Task brief: When you reach the line containing "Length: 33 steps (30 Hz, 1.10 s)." in the records below, start copying exactly, and stop once you have copied the line containing "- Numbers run".

Data for review:
-------------------------
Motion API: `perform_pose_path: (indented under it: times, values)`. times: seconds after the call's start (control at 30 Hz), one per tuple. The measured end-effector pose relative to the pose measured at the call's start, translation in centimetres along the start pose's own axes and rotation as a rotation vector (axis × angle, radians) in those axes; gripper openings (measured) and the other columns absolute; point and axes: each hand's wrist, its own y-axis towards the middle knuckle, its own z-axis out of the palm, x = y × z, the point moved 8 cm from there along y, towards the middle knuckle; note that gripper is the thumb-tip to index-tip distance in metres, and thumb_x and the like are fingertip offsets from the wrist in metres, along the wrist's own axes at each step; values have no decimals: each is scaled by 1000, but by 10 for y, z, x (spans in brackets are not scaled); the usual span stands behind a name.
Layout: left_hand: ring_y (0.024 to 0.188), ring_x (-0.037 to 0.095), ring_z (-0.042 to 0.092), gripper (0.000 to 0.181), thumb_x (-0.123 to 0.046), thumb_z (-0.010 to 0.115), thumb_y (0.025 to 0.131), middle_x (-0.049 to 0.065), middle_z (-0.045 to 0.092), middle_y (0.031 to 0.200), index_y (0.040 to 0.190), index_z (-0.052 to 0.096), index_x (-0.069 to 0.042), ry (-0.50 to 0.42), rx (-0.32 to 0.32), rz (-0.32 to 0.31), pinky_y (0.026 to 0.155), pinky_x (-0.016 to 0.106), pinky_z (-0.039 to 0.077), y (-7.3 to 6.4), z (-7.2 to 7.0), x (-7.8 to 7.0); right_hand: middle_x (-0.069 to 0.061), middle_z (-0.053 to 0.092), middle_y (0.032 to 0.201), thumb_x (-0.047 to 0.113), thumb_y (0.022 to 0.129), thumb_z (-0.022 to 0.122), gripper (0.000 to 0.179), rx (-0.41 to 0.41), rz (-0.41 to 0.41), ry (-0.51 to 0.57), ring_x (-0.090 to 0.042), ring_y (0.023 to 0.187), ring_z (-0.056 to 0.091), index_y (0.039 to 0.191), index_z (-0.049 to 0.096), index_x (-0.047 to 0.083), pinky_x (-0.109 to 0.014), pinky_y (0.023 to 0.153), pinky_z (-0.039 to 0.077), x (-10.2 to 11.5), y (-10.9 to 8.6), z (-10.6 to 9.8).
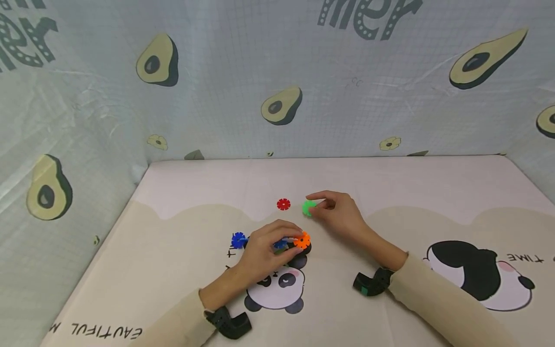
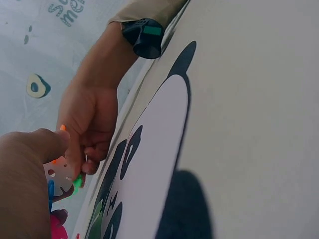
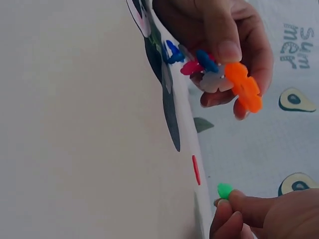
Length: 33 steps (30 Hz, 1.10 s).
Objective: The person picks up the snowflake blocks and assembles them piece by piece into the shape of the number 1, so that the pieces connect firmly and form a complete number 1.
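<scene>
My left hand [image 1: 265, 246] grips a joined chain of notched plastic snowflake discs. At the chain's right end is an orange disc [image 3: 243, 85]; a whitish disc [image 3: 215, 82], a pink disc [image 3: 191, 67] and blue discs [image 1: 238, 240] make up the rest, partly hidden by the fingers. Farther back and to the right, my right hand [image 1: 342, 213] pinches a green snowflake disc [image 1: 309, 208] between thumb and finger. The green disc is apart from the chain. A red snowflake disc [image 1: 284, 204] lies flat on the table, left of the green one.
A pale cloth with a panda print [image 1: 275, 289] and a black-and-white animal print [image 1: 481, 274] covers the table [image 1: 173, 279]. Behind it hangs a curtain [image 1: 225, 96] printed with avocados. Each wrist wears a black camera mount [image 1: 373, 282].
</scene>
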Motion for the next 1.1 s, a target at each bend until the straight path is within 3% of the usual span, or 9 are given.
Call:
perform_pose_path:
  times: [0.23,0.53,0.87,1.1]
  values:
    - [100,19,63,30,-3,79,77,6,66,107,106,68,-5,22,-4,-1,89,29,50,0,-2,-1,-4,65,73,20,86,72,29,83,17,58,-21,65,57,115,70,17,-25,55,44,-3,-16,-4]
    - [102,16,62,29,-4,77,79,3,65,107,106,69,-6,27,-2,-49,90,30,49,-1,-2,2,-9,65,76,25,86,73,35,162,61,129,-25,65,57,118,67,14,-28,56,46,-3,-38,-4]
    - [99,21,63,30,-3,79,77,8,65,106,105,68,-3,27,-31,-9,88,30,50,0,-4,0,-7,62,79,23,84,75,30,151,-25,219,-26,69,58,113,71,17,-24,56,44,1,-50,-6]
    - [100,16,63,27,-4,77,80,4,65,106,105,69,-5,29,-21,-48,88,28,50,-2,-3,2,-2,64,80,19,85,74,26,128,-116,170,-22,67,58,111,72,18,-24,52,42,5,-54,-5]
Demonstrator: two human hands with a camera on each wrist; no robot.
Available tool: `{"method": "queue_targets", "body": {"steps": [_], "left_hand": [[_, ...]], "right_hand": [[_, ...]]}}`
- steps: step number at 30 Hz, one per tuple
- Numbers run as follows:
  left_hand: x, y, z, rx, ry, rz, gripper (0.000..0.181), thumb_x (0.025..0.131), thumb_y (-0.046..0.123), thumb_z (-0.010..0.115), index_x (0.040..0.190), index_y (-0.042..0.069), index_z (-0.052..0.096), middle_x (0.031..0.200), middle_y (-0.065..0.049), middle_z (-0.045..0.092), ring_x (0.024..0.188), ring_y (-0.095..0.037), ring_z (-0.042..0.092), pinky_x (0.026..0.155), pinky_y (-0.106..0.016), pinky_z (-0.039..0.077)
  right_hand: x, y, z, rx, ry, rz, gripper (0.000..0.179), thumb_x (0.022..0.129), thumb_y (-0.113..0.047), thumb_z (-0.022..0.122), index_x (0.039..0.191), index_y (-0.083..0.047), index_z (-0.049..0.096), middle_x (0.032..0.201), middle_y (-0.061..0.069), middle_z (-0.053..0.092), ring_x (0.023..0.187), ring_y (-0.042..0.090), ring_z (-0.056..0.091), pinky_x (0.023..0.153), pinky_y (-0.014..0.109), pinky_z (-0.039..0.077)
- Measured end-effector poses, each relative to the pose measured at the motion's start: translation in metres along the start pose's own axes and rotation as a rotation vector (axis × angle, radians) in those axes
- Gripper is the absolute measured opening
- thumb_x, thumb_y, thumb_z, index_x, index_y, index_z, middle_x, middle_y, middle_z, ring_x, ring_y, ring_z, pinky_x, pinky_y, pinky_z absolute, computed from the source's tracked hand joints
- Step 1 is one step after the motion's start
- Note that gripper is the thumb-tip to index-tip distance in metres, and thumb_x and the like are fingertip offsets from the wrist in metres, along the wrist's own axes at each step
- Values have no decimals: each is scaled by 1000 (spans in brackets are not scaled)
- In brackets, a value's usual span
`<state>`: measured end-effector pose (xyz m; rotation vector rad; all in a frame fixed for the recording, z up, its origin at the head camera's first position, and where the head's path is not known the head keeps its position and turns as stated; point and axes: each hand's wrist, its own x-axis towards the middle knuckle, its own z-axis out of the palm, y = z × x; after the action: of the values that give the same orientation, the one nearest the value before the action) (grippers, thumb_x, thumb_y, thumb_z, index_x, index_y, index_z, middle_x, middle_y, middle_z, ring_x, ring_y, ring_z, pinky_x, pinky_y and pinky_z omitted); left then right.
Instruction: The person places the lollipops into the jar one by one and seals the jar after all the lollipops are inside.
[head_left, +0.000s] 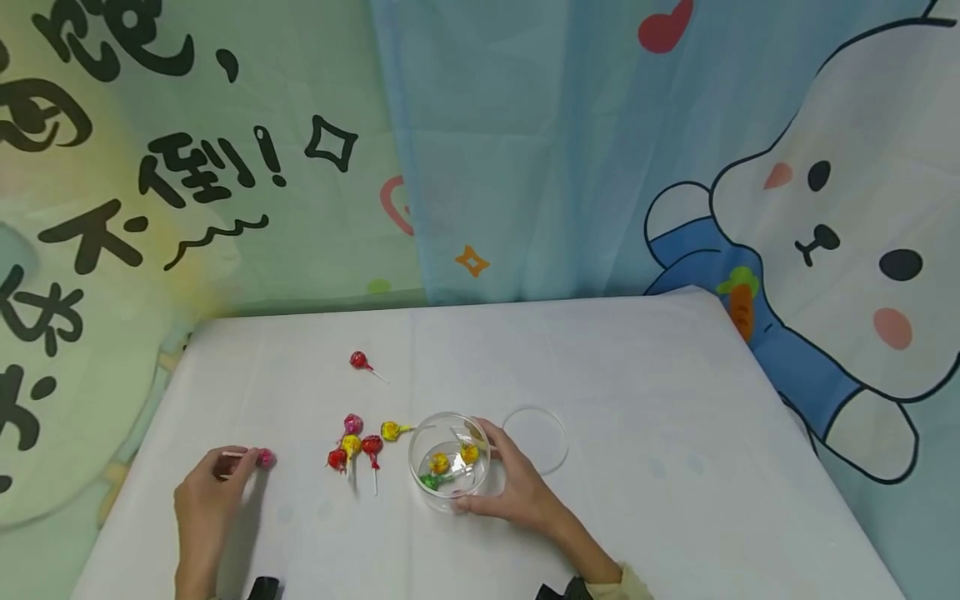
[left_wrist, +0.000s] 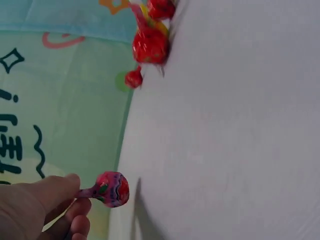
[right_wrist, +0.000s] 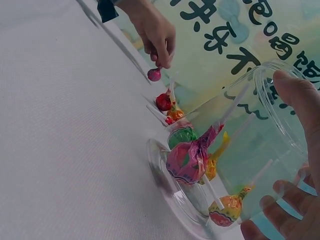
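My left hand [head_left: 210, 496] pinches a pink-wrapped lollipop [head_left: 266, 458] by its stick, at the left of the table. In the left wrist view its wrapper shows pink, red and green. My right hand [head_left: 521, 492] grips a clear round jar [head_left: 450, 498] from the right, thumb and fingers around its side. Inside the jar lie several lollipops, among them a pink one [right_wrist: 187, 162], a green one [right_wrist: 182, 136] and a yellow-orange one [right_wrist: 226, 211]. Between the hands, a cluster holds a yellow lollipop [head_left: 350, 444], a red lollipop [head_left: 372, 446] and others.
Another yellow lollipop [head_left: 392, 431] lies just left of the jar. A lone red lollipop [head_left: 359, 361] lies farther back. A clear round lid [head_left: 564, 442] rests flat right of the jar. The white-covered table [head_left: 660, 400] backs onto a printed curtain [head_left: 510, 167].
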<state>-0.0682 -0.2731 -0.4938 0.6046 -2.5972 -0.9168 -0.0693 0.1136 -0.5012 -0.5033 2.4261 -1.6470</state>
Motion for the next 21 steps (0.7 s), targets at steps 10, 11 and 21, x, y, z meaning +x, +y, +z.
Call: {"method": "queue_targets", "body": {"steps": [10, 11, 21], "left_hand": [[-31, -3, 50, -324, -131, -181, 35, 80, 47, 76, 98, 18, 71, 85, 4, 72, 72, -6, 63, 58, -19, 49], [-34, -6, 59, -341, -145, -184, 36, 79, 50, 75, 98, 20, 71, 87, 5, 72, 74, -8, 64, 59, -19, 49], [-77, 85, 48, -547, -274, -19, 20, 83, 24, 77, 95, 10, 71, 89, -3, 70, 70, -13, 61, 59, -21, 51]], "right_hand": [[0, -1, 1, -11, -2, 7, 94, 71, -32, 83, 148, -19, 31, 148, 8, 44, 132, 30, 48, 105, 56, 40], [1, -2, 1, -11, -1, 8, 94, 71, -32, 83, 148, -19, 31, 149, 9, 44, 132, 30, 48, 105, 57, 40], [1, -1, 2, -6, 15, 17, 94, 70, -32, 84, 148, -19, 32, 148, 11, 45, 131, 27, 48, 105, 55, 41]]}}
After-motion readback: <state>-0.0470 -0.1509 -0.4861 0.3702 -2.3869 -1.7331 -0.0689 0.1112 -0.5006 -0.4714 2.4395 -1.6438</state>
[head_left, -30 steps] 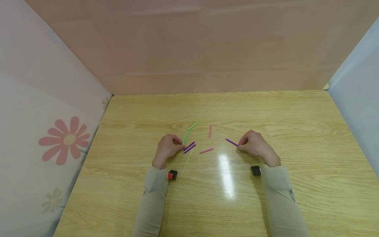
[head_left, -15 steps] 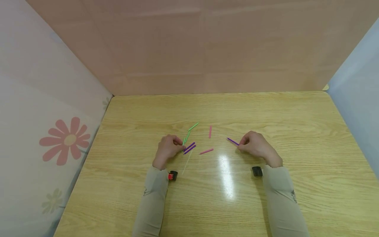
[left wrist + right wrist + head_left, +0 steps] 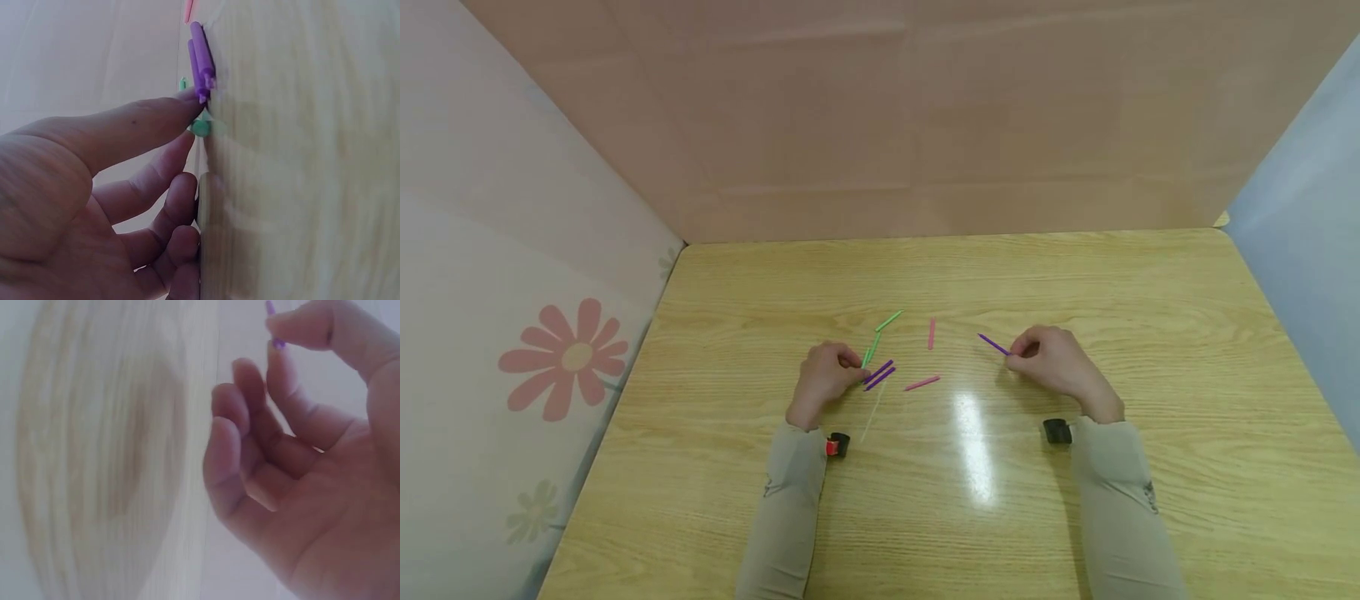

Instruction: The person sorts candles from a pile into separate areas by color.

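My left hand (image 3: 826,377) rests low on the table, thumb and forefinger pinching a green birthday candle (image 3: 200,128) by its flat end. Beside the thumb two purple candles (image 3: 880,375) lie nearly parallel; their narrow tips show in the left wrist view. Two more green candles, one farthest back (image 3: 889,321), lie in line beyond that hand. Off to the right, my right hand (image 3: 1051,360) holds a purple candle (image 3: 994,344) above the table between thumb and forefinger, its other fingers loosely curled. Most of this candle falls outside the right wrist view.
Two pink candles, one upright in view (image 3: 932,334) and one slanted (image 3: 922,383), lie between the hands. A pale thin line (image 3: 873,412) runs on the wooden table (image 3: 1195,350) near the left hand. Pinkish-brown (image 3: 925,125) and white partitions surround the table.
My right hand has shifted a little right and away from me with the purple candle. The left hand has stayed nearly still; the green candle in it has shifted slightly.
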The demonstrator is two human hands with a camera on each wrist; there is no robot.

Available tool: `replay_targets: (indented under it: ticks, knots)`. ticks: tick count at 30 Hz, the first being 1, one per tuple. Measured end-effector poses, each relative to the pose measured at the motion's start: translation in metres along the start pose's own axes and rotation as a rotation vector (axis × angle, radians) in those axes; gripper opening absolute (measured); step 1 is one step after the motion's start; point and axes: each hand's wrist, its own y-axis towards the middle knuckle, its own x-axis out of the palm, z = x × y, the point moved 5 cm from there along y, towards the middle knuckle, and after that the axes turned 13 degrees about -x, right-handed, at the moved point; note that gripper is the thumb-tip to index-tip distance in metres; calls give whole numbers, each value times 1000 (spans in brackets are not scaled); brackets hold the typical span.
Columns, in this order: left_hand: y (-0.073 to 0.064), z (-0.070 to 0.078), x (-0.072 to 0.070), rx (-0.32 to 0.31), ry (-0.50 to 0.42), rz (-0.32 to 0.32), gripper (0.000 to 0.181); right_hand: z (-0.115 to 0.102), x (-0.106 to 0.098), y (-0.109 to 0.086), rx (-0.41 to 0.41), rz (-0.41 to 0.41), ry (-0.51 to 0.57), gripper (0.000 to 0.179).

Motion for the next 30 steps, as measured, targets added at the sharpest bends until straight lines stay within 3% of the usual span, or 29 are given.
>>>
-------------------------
Exercise result:
Length: 33 steps (30 Hz, 1.10 s).
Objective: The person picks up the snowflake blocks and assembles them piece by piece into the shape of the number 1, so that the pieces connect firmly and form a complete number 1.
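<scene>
My left hand [image 1: 265, 246] grips a joined chain of notched plastic snowflake discs. At the chain's right end is an orange disc [image 3: 243, 85]; a whitish disc [image 3: 215, 82], a pink disc [image 3: 191, 67] and blue discs [image 1: 238, 240] make up the rest, partly hidden by the fingers. Farther back and to the right, my right hand [image 1: 342, 213] pinches a green snowflake disc [image 1: 309, 208] between thumb and finger. The green disc is apart from the chain. A red snowflake disc [image 1: 284, 204] lies flat on the table, left of the green one.
A pale cloth with a panda print [image 1: 275, 289] and a black-and-white animal print [image 1: 481, 274] covers the table [image 1: 173, 279]. Behind it hangs a curtain [image 1: 225, 96] printed with avocados. Each wrist wears a black camera mount [image 1: 373, 282].
</scene>
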Motion for the next 1.1 s, a target at each bend until the straight path is within 3% of the usual span, or 9 are given.
Call:
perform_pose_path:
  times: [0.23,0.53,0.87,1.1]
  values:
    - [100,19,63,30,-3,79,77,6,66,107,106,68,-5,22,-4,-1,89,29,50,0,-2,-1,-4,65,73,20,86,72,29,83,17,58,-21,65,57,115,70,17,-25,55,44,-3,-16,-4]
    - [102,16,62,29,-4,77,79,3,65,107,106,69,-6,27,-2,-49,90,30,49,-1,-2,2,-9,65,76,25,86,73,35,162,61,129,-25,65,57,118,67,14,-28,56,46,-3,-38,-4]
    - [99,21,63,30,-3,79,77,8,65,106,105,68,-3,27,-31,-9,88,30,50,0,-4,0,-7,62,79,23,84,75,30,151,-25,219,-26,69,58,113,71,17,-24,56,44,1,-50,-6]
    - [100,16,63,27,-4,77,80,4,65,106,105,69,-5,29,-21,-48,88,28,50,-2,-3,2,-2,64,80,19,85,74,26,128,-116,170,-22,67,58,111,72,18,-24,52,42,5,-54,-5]
Demonstrator: two human hands with a camera on each wrist; no robot.
Available tool: `{"method": "queue_targets", "body": {"steps": [_], "left_hand": [[_, ...]], "right_hand": [[_, ...]]}}`
- steps: step number at 30 Hz, one per tuple
- Numbers run as follows:

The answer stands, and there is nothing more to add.